I’m often struck when I recite this blessing by the musicality of the word for “descendant,” repeated four times in different forms: tze’e’tza’einu, our descendants; tze’e’tza’ei tze’e’tza’einu, the descendants of our descendants; and tze’etza’ei amcha, the descendants of Your people. צֶאֱצָאִים is derived from the root יצא, to go out, to go forth. On an etymological level, a descendant is one who goes forth from another–– an offspring or a sprout. As a queer person, I’m skeptical of encountering language in our texts that perpetuates biological-only definitions of family and lineage. Is there a way into this idea of tze’e’tza’im for me?

The Rabbis often considered their students to be their descendants, equal if not more important to them as their biological children, if they had them. Let’s flag here that they sometimes had problematic relationships to home and family, and would leave for long periods of time to study in yeshivot and disciple circles. In their absence, it was typically their wives, and other female caretakers, who would solely manage the labor of sustaining a home and raising children. This model, born out of patriarchy, is not one that I wish to uplift or promote. 

And, as a queer femme who may or may not have children but who chooses and builds family in so many other ways, I often find glimpses of myself in this queer rabbinic notion of kinship and legacy. For chazal, our students and teachers are also our kin. When I read the word צֶאֱצָאִים in this blessing, I’m compelled to think expansively about all the ways we grow and nurture our family trees–– chosen and assigned; chevruta, rav, bestie, co-parent or comrade. 

The root יצא rings powerfully for me this week, in its movement and dynamism. Our learning leaves us. It has to. It has places to get to. It didn’t start with us, and it doesn’t end with us. Our Torah learning, when it cultivates a legacy of descendants and beloveds, travels into the world and has an impact. It has movement, or, Movement. If it’s following the model of this blessing, it is moving us and others in the direction of Holiness, of G!d, of the sanctity and interconnectedness of all life. 

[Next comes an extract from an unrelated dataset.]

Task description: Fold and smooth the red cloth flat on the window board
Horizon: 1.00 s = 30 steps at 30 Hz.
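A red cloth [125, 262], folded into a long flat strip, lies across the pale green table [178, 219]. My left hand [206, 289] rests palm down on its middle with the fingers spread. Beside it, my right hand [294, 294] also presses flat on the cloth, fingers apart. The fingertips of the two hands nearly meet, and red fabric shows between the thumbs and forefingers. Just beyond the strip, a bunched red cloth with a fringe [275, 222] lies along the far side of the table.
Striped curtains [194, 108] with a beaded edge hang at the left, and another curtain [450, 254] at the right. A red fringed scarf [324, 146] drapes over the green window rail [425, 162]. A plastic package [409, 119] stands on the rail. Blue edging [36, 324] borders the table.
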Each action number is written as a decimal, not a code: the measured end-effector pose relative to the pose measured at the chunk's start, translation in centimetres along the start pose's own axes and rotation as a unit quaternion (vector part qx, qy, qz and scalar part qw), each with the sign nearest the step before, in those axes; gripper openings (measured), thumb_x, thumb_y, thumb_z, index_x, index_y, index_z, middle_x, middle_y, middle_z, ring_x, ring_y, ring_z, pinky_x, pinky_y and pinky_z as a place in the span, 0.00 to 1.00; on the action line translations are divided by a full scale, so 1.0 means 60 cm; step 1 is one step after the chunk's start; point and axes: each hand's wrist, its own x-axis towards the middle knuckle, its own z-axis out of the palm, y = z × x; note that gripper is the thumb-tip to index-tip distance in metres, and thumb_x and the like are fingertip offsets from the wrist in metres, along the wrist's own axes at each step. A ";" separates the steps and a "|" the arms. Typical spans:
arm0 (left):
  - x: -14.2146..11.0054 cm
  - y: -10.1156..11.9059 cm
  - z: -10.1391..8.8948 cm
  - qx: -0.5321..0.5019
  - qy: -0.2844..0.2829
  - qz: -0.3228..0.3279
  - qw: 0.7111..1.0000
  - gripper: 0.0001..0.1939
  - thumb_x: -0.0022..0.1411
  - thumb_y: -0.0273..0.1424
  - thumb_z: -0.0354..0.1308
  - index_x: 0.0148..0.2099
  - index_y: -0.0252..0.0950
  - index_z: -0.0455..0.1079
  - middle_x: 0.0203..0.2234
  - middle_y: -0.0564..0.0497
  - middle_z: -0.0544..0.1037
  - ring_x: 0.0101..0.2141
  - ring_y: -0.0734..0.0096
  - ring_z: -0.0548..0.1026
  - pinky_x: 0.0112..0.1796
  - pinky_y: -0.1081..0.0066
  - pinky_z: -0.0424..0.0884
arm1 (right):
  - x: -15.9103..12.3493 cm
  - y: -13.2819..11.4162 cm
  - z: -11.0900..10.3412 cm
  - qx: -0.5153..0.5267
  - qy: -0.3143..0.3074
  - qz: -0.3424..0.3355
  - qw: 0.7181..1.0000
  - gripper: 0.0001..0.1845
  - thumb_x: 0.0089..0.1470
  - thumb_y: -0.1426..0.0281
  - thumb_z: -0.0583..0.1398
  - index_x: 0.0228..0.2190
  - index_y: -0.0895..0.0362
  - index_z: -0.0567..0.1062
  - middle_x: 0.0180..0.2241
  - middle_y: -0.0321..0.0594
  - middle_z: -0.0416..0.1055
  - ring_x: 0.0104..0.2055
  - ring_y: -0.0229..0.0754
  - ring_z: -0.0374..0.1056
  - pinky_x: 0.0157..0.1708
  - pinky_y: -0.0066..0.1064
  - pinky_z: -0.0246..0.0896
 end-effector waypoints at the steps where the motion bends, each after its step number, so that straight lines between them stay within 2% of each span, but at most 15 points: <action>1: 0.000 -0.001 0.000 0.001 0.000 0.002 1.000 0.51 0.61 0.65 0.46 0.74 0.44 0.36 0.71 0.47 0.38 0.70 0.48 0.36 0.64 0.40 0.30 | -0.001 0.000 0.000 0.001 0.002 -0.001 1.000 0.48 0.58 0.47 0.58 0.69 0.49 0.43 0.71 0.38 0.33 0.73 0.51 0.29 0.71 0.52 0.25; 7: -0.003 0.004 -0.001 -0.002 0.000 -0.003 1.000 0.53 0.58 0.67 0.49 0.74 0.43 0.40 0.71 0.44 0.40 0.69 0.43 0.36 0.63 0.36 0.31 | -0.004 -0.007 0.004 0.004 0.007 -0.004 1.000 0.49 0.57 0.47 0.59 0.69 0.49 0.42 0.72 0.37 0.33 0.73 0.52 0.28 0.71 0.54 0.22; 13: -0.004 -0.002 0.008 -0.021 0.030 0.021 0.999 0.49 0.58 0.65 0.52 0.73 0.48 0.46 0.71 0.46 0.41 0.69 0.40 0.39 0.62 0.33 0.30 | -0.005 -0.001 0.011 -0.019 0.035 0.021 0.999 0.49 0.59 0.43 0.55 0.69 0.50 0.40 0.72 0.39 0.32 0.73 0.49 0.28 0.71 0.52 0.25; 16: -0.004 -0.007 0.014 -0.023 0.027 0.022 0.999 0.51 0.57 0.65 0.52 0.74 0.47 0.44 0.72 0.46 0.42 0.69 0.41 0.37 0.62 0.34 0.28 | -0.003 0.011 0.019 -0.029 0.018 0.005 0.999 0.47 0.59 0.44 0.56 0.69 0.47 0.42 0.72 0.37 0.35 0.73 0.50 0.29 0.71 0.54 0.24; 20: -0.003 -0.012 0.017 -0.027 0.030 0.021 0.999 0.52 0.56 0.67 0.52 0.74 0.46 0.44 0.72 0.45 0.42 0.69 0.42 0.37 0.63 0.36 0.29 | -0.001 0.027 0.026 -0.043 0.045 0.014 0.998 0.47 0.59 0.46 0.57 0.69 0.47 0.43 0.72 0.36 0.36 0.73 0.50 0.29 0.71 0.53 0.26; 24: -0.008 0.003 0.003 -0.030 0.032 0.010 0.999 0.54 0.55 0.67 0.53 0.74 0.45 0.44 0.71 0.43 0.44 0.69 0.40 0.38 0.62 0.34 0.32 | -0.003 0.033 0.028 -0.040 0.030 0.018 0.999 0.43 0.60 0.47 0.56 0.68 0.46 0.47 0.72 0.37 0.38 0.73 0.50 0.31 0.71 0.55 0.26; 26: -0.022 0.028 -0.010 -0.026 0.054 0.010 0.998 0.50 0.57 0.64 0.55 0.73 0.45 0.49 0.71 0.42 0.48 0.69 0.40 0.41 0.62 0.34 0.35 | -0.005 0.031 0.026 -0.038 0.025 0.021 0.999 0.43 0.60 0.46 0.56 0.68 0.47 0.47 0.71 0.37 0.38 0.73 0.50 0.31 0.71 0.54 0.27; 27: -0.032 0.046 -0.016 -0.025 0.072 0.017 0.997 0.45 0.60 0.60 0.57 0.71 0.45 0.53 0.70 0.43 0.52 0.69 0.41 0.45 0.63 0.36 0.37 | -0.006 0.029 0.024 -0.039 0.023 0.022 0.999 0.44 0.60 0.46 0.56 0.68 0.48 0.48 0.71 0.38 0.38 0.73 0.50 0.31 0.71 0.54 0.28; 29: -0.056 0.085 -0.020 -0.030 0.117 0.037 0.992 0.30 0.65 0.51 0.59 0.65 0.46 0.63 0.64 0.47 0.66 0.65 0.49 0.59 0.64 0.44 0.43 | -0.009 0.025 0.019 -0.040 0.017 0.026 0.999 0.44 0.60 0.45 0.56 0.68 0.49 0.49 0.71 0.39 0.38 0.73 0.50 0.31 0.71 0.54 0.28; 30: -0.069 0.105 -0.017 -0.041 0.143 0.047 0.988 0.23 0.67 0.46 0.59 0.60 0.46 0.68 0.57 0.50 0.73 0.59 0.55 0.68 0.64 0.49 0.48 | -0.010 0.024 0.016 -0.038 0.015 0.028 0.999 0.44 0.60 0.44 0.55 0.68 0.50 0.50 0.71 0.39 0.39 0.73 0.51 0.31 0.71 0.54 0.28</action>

We bless our learning that it move out into the next generations– the descendants of our descendants, the students of our students, and their students, and the great legacy of queer and trans, brave and compassionate, radical and transformative Talmud that we have and will cultivate together as a community.

Two weeks ago, we celebrated just that, as we graduated Cohort 2 from SVARA’s Teaching Kollel. Wrapping up two years of learning and training together, we looked at the cross-generational map of the ancient rabbis (see left), and situated ourselves on it, another generation carrying this lineage forward, growing a new branch on the tree. I found myself thinking about the end of this blessing. 

Blessed are You, Hashem, the One who teaches Torah to Their people, Israel. In Rabbi Yochanan’s blessing, we learn Torah directly from the Holy One. We have been guided by something greater than ourselves, a life force that pulses through our learning and connects us back to the oneness at the source. Which means that when we teach, it is in the image of the divine, of the One who enables others to learn, grow and become more of themselves, through the teaching of Torah. 

Torah is movement, and the intergenerational transmission of Torah can sustain Movements. May we learn and teach in respectful reflection of the Holy–– in our lifetimes, and in the lives of our kindreds and kin. And may it be so, so sweet, along the way.